Ser ou não Ser Maluco

                 SER OU NÃO SER MALUCO
     Há algo no homem que ultrapassa o próprio homem. É a morte. Não a morte biológica, que podemos resolver elaborando-a com ilusões bem arquitetadas e sistematizadas em crenças imaginárias. Se a abelha necessita do pólen, bebemos champanhe e nos alimentamos com os aromas de iguarias e especiarias por razões diferentes do animal com seu outro. A abelha não tempera a flor nem “harmoniza” seu instinto com um vinho francês. Não nos movemos por instintos, mas por desejos. E nosso desejo ultrapassa a natureza, saltando além de necessidades por proteína ou carboidrato. Minha biologia é superada por meu corpo simbólico cuja digestão não obedece as leis da floresta virgem. A selva que habitamos transgride o ecosistema. Não há biologia no desejo. O prazer humano não é natureza, é contranatureza, ou natureza ultrapassada; a vaca não tempera seu pasto com azeite extra-virgem. Um quadro de Michelangelo, ou de Leonardo, “mata” o natural em sua fonte e funda uma outra linguagem disjunta, humana, num além que ultrapassa, perverte e nega as leis do ser com o ser. Os nossos objetos não são inatos e entre o ser do homem e o mundo externo há uma inadequação intransponível: vivemos articulados ao ser com falta. Um leão não mata uma gazela por uma questão política. Entre os humanos é o jogo da linguagem política que leva ao assassinato, até mesmo ao genocídio. O desejo de lucro, simbólico ou imaginário, leva ao crime. Destruimos a fauna e a flora convencidos que estamos de que tal gesto visa um Bem. Quando olhamos para o nosso outro de imediato vemos um inimigo: desconfiamos. Tal paranóia nos estrutura e nos protege. Resta saber de quem ou de que. “Amar ao próximo como a ti mesmo” é uma proposição falaciosa pelo simples fato de que não estou seguro quanto ao que “eu mesmo” desejo. Destituidos de um saber sem dúvidas, torna-mo-nos psicóticos. O esquizofrênico “sabe” que é ameaçado e sua certeza hiperbólica faz dele um delirante. Só não sou maluco porque duvido de minha certeza quanto ao mal do mundo, mas quando duvido de minha certeza quanto ao mal do mundo me sinto desprotegido em relação ao mal do mundo que pode me fazer muito mal. Será que estou ficando maluco?

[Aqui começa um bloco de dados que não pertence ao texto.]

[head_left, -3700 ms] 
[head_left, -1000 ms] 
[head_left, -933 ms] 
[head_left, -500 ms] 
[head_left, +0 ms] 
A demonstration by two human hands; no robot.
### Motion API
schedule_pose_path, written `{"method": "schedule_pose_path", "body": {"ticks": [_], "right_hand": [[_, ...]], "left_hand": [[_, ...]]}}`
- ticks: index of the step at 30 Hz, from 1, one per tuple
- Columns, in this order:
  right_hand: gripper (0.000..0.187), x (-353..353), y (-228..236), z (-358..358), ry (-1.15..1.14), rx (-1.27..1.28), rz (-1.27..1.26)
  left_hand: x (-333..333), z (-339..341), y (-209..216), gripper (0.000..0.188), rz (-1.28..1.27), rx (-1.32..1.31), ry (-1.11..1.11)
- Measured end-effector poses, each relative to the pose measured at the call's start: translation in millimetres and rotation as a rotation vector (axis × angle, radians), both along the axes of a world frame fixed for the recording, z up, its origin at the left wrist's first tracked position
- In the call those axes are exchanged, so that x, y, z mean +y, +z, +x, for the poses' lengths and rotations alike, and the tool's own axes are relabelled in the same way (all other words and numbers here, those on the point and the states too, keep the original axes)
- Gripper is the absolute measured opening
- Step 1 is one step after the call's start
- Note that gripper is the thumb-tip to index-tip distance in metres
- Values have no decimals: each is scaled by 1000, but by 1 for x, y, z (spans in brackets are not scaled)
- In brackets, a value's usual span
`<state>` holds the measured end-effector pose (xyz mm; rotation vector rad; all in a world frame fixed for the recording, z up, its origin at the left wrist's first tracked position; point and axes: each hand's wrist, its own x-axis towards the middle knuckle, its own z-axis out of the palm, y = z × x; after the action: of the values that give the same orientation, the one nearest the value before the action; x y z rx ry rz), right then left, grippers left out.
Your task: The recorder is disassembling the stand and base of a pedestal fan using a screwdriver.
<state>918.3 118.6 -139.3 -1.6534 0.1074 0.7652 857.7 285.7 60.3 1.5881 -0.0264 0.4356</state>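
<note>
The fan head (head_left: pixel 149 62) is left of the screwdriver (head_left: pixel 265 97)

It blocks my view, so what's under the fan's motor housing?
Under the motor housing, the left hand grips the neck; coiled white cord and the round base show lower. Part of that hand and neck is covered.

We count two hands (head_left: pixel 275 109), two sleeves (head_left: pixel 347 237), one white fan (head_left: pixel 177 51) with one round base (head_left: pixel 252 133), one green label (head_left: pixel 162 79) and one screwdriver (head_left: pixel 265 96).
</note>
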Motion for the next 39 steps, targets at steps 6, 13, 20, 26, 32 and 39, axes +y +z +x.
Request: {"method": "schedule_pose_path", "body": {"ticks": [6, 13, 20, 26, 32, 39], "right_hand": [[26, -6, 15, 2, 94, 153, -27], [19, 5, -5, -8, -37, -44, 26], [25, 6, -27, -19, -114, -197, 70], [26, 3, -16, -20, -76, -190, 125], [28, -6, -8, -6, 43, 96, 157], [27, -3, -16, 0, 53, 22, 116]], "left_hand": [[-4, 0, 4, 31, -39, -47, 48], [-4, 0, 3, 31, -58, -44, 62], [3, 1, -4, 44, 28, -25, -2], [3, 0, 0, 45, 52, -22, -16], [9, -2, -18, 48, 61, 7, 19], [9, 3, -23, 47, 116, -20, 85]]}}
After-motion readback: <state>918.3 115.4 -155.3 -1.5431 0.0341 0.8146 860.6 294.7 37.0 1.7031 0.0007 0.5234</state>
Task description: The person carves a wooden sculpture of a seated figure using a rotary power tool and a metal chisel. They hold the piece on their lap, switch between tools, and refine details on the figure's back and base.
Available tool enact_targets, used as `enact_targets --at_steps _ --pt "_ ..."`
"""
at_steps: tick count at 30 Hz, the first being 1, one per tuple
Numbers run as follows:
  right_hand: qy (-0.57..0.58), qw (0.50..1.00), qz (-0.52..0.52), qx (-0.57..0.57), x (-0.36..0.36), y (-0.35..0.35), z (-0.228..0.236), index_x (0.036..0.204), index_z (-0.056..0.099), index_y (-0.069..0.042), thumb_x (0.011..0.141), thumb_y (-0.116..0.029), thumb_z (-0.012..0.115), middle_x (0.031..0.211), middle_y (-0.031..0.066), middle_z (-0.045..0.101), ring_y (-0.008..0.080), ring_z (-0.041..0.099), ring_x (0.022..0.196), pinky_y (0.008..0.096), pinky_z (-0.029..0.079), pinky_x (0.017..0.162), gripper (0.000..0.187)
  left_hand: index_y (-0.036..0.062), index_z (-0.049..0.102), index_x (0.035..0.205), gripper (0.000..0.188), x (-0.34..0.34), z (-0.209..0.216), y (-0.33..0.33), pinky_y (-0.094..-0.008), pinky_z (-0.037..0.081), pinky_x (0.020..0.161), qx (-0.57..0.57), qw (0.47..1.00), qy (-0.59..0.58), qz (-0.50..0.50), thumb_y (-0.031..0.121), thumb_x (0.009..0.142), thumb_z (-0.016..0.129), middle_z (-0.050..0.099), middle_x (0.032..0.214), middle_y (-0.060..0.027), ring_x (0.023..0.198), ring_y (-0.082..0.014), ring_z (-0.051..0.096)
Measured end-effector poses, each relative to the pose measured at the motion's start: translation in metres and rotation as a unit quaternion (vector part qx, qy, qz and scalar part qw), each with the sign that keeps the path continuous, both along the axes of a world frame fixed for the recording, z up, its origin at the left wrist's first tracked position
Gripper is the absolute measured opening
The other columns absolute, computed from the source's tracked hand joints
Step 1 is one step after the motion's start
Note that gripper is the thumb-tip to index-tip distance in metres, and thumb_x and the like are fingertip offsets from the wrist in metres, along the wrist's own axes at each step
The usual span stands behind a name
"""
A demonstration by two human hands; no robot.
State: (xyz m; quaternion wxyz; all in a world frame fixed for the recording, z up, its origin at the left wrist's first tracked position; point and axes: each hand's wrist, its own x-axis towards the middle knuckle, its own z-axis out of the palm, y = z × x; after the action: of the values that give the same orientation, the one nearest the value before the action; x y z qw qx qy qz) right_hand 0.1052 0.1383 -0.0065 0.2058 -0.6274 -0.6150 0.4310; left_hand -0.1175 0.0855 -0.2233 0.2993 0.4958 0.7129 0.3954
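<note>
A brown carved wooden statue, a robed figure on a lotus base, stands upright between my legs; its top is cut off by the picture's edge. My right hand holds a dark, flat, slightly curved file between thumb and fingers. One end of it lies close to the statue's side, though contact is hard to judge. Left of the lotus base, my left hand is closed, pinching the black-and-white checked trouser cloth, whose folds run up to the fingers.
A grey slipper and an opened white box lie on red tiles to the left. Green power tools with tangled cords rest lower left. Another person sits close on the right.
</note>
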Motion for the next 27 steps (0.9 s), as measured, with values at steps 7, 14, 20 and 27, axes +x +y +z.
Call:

     Em Dubai enxertaram uma cidade no deserto com campos de gelo artificial para patinação e isto é assassinato. Comprova-se a ficção humana onde o não-lugar real metamorfoseia-se num lugar e uma ausência fundamental é mimetizada por um um símbolo patético, presente. Ao morrer para a natureza o homem se mascara para fingir que existe uma presença metafórica avassaladora matando a coisa desértica. Grave ilusão. O deserto oculto continua discursando travestido pela cidade. E sua loquacidade invisível o torna mais forte do que antes de ser solapado por mãos humanas. Seu espectro nos ronda, seus sinais fazem efeitos no real e as cidades mentem. O Ser da cidade é fake; seu veneno é velado. A polis se quer uma estrada principal mas não nescessitamos de nenhum olhar mais aguçado para percebermos que ela não leva a nada, a lugar nenhum. A cidade se diz vencedora sem saber, ignorante que é, sobre o quão bonito é jogar um jogo correndo o risco de perder. Uma vitória histórica, total, sempre será uma derrota avassaladora. A urbanização obedece a leis teológicas amparadas por rezas e orações canhestras; nenhuma igreja, sinagoga ou mesquita, pode calar o mantra do não-ser, do invisível, do lá-embaixo.
     A microcefalia humana ainda não percebeu que uma árvore jamais pertencerá a um jardim; ela será sempre árvore da floresta e do deserto. É na selva, onde não há política, que vive a verdadeira vida. É no perigo que percebemos: há vida. Os patinadores de Dubai se sentem seguros! Pobres esquiadores de montanhas geladas, sem inverno ou verão! Não há riscos em Dubai. Na jungle real sõ há picadas a serem feitas e descobertas a realizar, enquanto na cidade tudo é mapeado e pronto. Nada mais melancólico do que um mapa turístico ou uma rua sinalizada.
     O que há de mais bonito numa urbe são as graminhas que nascem por entre os paralelepípedos.